Try it: The response must consist of the lines below from the one with "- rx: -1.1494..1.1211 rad" through the one with "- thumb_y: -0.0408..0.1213", exactly as they appear and with both ends kept.

[Data excerpts]
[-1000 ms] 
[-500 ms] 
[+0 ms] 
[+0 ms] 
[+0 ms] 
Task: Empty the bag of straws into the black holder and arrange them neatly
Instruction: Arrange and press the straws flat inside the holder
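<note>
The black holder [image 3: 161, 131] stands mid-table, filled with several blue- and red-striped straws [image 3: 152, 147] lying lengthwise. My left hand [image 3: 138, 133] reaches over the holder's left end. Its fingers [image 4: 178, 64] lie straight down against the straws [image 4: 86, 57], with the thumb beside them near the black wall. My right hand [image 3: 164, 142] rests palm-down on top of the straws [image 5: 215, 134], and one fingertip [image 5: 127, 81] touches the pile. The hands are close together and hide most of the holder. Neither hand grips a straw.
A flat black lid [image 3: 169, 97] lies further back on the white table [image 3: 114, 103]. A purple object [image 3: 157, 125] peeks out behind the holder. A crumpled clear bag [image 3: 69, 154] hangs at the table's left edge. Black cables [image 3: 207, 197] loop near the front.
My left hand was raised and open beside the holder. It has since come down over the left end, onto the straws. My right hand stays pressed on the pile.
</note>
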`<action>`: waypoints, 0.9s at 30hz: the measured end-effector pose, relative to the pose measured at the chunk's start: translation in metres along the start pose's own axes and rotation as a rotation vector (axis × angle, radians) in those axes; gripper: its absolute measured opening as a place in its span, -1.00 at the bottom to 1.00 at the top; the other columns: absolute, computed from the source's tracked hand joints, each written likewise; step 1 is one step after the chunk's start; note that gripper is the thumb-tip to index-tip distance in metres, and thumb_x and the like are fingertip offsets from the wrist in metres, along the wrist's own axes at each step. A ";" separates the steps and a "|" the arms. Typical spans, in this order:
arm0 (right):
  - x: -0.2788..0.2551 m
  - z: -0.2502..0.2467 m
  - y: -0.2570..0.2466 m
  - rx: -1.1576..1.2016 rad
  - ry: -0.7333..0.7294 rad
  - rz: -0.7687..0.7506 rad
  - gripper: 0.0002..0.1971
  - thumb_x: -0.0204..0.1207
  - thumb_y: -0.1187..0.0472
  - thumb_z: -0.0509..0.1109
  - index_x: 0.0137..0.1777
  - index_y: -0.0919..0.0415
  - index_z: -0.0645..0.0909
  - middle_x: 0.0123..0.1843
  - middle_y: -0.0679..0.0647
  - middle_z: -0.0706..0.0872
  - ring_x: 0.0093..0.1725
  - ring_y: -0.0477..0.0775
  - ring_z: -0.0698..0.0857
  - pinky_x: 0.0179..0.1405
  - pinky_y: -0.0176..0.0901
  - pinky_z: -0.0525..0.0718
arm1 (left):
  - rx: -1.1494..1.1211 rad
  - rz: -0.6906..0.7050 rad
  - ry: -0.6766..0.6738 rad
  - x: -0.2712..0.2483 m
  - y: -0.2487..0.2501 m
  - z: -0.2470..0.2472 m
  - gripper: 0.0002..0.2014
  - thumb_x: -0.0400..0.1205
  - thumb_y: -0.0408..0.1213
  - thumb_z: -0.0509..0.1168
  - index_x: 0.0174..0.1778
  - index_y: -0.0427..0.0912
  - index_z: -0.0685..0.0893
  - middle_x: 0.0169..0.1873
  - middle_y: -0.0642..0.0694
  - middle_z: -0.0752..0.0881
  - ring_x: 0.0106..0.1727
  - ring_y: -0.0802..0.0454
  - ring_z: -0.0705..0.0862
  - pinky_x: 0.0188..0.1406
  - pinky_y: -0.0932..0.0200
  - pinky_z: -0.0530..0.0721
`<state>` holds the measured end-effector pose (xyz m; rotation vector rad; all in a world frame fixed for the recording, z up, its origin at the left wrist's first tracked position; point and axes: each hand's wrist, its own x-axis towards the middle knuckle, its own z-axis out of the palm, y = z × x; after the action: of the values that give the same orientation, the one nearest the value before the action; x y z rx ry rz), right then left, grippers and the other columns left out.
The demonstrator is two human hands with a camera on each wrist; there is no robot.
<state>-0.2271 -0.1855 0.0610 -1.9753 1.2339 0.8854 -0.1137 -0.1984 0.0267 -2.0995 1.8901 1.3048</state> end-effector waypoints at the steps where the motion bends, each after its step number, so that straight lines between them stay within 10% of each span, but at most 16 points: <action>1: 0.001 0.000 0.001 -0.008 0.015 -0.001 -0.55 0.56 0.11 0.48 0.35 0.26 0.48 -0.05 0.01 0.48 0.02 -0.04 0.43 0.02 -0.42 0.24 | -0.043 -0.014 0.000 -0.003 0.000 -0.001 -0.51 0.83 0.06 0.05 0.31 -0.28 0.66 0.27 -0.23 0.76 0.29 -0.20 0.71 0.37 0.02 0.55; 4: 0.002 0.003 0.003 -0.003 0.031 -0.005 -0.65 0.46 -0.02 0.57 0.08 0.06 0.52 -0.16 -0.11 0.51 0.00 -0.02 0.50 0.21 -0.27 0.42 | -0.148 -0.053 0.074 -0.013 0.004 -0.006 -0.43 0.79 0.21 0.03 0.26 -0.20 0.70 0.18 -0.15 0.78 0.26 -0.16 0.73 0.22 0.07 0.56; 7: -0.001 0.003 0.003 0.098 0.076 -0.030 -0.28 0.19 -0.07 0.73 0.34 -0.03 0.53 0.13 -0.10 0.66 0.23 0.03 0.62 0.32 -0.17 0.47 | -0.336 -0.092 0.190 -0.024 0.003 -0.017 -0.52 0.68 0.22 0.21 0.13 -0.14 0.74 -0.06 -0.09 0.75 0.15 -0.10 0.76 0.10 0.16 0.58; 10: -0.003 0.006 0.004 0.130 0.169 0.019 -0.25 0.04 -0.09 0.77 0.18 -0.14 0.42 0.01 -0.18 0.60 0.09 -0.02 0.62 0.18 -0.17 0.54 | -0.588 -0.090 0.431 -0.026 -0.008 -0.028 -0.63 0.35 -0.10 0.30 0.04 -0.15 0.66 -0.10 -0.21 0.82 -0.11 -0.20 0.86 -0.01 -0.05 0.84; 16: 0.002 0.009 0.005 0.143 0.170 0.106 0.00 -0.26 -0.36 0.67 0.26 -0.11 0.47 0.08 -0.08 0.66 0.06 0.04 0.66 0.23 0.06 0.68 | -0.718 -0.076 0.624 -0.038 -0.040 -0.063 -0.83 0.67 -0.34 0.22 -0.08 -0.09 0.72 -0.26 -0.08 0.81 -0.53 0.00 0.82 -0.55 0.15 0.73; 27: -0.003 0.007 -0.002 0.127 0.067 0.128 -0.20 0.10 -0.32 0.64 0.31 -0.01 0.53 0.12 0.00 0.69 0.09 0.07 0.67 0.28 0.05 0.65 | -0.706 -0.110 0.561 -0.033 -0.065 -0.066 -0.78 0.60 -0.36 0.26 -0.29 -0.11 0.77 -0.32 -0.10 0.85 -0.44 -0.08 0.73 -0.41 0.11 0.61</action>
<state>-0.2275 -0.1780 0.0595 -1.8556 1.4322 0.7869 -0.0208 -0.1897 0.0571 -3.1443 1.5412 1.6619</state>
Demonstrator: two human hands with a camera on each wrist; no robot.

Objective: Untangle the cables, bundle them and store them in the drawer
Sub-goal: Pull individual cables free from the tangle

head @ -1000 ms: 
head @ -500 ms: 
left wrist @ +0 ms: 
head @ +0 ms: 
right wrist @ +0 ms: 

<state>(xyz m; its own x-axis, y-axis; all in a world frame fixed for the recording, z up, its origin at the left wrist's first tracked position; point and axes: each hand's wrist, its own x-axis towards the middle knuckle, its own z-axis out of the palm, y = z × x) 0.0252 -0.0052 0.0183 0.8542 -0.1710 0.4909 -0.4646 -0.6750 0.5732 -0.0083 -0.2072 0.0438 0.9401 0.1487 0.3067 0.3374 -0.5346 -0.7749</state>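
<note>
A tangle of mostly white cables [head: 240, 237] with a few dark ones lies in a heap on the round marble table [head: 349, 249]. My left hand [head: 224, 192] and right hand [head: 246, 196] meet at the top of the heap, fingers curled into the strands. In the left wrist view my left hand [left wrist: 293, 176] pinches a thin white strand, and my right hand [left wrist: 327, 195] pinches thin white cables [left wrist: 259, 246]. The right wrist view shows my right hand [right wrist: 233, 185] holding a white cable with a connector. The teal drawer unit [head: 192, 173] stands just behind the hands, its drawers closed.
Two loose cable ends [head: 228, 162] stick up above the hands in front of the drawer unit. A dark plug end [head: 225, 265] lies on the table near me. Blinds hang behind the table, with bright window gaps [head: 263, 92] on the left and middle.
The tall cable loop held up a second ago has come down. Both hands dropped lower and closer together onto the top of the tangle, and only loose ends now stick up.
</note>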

Solution:
  - rx: -1.1494..1.1211 rad
  - rz: -0.6906..0.7050 rad
  - ry: -0.6766..0.6738 rad
  - x: -0.2712..0.2483 m
  - y: -0.2487..0.2501 m
  - z: -0.2470..0.2472 m
  - gripper: 0.0002..0.2014
  - thumb_x: -0.0400..0.1205
  - thumb_y: -0.0408..0.1213

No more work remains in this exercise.